Departing Oceanside, California, on 16 August 1945, Balduck steamed to Okinawa, arriving there on 3 September. She participated in the occupation of Korea and Tsingtao, China, until 12 October 1945. She departed on 19 October for San Diego, arriving there on 7 November. As a member of Transport Division 112, she conducted five voyages between San Diego and San Pedro, Los Angeles, carrying personnel, before commencing her pre-inactivation overhaul. She went out of commission in reserve at San Diego on 31 May 1946.

===1953-1958===
Balduck was recommissioned on 5 November 1953, and assigned to Amphibious Control Division 12. Between 8 December 1953 and 25 March 1954, she was at San Francisco Naval Shipyard undergoing repairs and overhaul. Upon return to San Diego, Balduck joined Amphibious Control Division 11. She exercised in the area with Underwater Demolition Teams and on anti-submarine warfare training.

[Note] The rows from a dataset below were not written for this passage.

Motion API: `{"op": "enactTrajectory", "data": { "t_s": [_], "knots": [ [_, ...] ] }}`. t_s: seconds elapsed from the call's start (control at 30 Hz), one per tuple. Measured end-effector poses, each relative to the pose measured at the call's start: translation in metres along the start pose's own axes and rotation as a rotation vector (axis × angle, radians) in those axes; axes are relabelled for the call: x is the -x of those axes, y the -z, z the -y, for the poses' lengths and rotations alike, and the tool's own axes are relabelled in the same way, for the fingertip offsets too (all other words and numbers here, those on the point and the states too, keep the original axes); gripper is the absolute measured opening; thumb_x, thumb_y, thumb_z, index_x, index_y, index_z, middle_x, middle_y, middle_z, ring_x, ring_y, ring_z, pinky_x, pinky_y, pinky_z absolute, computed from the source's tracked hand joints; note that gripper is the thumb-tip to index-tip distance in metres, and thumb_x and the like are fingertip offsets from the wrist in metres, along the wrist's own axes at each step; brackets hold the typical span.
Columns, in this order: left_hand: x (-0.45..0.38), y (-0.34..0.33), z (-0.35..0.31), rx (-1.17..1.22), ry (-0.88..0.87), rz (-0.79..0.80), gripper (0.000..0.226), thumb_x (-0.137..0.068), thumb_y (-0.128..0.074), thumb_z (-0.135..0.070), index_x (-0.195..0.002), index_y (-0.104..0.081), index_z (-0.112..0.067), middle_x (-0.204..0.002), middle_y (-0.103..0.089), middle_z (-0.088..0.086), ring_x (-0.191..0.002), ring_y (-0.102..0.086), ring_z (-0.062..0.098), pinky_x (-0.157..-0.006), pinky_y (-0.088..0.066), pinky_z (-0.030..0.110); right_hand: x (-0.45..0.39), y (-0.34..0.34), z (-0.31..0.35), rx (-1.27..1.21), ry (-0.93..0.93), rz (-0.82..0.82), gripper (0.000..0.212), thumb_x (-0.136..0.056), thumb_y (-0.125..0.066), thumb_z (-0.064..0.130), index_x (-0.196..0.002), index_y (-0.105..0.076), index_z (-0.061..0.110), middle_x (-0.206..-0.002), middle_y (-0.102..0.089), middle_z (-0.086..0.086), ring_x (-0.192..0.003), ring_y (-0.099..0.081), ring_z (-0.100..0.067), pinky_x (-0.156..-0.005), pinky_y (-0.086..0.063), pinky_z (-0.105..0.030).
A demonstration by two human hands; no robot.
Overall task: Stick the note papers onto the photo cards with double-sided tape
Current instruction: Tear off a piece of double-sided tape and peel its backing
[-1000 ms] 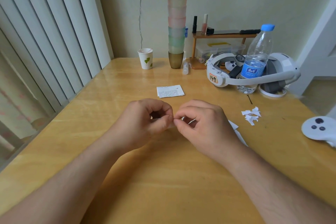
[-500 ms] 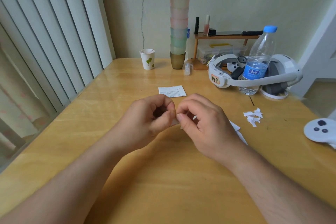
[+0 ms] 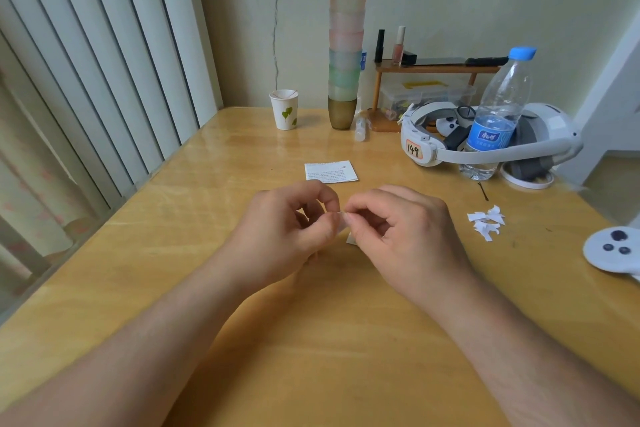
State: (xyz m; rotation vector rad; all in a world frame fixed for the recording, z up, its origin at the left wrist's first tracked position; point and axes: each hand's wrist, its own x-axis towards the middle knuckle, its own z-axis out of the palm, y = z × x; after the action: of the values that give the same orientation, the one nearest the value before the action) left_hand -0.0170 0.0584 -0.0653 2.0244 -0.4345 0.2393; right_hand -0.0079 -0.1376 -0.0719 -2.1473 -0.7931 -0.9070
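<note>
My left hand and my right hand meet fingertip to fingertip above the middle of the wooden table. Between thumbs and forefingers both pinch a tiny whitish piece of tape. A white paper corner peeks out beneath the right hand; most of it is hidden. A printed note paper lies flat on the table just beyond the hands. A small heap of torn white backing scraps lies to the right.
At the back stand a paper cup, a tall stack of coloured cups, a small wooden shelf, a water bottle and a white headset. A white controller lies at the right edge. Blinds line the left.
The hands stay together at the table's middle. The fingers have shifted slightly around the small piece, and the right fingers have spread a little.
</note>
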Motion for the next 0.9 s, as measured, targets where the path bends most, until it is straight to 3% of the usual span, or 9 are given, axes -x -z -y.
{"op": "enactTrajectory", "data": {
  "t_s": [0.1,0.13,0.27,0.43,0.6,0.77,0.9],
  "knots": [
    [0.0,-0.003,0.0,-0.127,-0.046,-0.072,0.013,-0.091,-0.073,-0.027,-0.079,-0.067,-0.029,-0.062,-0.062,-0.005,-0.053,-0.056,0.016,-0.055,-0.043,0.024,0.0,0.0,0.0,-0.019,-0.075,0.027,0.033,-0.085,-0.079,0.012,-0.116,-0.073,0.022,-0.075,-0.066,0.012,-0.066,-0.059,-0.013,-0.064,-0.055,-0.028],
    [0.0,-0.003,0.001,-0.162,-0.061,-0.086,0.012,-0.089,-0.072,-0.027,-0.078,-0.067,-0.031,-0.062,-0.062,-0.008,-0.053,-0.054,0.013,-0.056,-0.043,0.024,-0.001,0.0,0.0,-0.024,-0.083,0.031,0.033,-0.085,-0.08,0.013,-0.116,-0.073,0.021,-0.076,-0.067,0.012,-0.066,-0.061,-0.012,-0.065,-0.057,-0.032],
    [-0.001,-0.002,0.0,-0.25,-0.123,-0.105,0.006,-0.086,-0.069,-0.032,-0.08,-0.07,-0.031,-0.064,-0.062,-0.012,-0.059,-0.055,0.009,-0.059,-0.042,0.018,-0.002,0.001,-0.001,-0.014,-0.043,0.042,0.005,-0.085,-0.075,0.015,-0.088,-0.076,0.018,-0.075,-0.065,0.01,-0.065,-0.059,-0.011,-0.06,-0.054,-0.034],
    [-0.001,-0.001,-0.001,-0.354,-0.207,-0.136,0.01,-0.089,-0.074,-0.02,-0.082,-0.072,-0.027,-0.068,-0.061,-0.015,-0.066,-0.057,0.009,-0.061,-0.039,0.01,-0.001,-0.001,-0.003,-0.056,-0.04,0.097,0.009,-0.089,-0.066,0.017,-0.085,-0.074,0.019,-0.081,-0.061,0.005,-0.07,-0.06,-0.019,-0.06,-0.053,-0.04],
    [-0.002,0.001,-0.003,-0.041,-0.089,-0.024,0.014,-0.094,-0.07,-0.027,-0.082,-0.07,-0.02,-0.062,-0.056,-0.005,-0.055,-0.047,0.01,-0.055,-0.04,0.022,0.0,0.0,0.002,-0.091,-0.028,0.028,0.006,-0.092,-0.069,0.009,-0.09,-0.073,0.013,-0.097,-0.055,0.004,-0.079,-0.057,-0.016,-0.061,-0.051,-0.035],
    [0.001,-0.001,-0.007,0.16,-0.024,0.039,0.02,-0.096,-0.069,-0.028,-0.09,-0.069,-0.01,-0.061,-0.053,-0.012,-0.052,-0.046,0.012,-0.051,-0.04,0.022,0.0,-0.003,0.003,-0.108,0.001,-0.031,0.009,-0.091,-0.07,0.001,-0.086,-0.071,0.008,-0.096,-0.057,0.0,-0.081,-0.056,-0.016,-0.065,-0.048,-0.026],
    [0.001,-0.002,-0.01,0.286,0.0,0.046,0.022,-0.099,-0.07,-0.029,-0.089,-0.067,-0.009,-0.069,-0.053,0.001,-0.06,-0.045,0.015,-0.052,-0.04,0.025,-0.002,-0.002,0.009,-0.154,-0.002,-0.054,0.012,-0.091,-0.069,-0.004,-0.084,-0.07,0.006,-0.093,-0.059,0.0,-0.083,-0.057,-0.016,-0.069,-0.045,-0.021]
  ]
}}
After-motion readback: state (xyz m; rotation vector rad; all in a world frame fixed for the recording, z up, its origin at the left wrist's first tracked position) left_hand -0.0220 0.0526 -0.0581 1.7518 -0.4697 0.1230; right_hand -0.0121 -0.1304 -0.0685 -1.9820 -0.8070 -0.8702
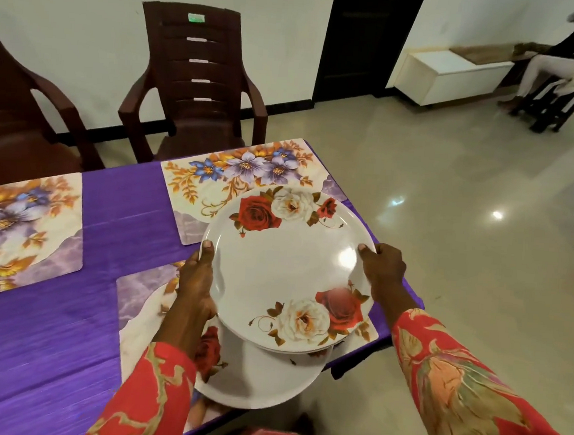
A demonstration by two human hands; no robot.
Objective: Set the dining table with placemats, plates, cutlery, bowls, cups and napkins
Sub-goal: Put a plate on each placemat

On 1 September 1954, Balduck departed San Diego and steamed to Yokosuka, Japan, reporting to Amphibious Transport Division 31. She arrived on 14 October 1954 at Hai Phong, Indochina, and assisted in the evacuation of Vietnamese. She then steamed to the Tachen Islands, arriving there on 9 February 1955, where she operated with units of Task Force 77 during the evacuation of Nationalist Chinese soldiers and civilians. Between 1 March and 17 March, Balduck steamed with a task unit between Yokosuka and San Diego. Following repairs, she operated out of San Diego on anti-submarine, amphibious, and air defense training exercises.

Arriving at Yokosuka, Japan, on 15 September 1955, Balduck cruised in Japanese and Philippine waters, and participated in amphibious landing exercises until returning to San Diego on 23 March 1956.

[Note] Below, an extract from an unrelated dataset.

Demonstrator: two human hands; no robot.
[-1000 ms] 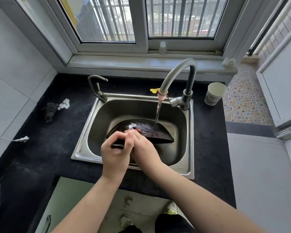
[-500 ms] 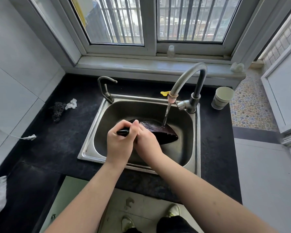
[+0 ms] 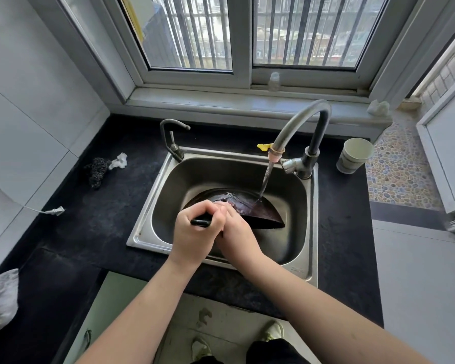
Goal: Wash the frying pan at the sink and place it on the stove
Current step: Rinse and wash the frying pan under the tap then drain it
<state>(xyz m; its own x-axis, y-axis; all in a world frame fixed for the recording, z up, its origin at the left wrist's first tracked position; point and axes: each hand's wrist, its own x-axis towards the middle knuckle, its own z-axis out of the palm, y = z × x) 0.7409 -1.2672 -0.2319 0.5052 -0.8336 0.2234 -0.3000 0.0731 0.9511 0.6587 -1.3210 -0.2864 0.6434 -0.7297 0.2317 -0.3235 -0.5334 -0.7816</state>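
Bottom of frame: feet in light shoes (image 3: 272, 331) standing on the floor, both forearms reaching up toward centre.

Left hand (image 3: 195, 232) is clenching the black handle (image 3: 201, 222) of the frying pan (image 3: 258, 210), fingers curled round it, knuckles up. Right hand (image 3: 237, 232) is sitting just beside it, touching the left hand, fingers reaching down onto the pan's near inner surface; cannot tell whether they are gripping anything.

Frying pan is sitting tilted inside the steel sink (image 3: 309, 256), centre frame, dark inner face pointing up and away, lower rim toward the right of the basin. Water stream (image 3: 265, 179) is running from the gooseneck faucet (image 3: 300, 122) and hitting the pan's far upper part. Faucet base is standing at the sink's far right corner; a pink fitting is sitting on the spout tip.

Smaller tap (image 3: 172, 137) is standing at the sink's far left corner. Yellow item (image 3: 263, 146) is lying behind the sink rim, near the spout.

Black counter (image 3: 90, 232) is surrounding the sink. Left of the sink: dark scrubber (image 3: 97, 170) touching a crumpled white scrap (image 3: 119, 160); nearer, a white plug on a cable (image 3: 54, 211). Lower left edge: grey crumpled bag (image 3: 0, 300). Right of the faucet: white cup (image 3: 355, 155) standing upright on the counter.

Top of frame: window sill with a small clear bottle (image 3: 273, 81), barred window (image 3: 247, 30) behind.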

===Decommissioning and sale===
Balduck was decommissioned on 28 February 1958. While in reserve, her designation changed to Amphibious Transport, Small, LPR-132, on 1 January 1969. She was struck from the Naval Vessel Register on 15 July 1975 and sold for scrapping, 6 December 1976, for $60,000, to National Metal and Steel Corp., Terminal Island, California.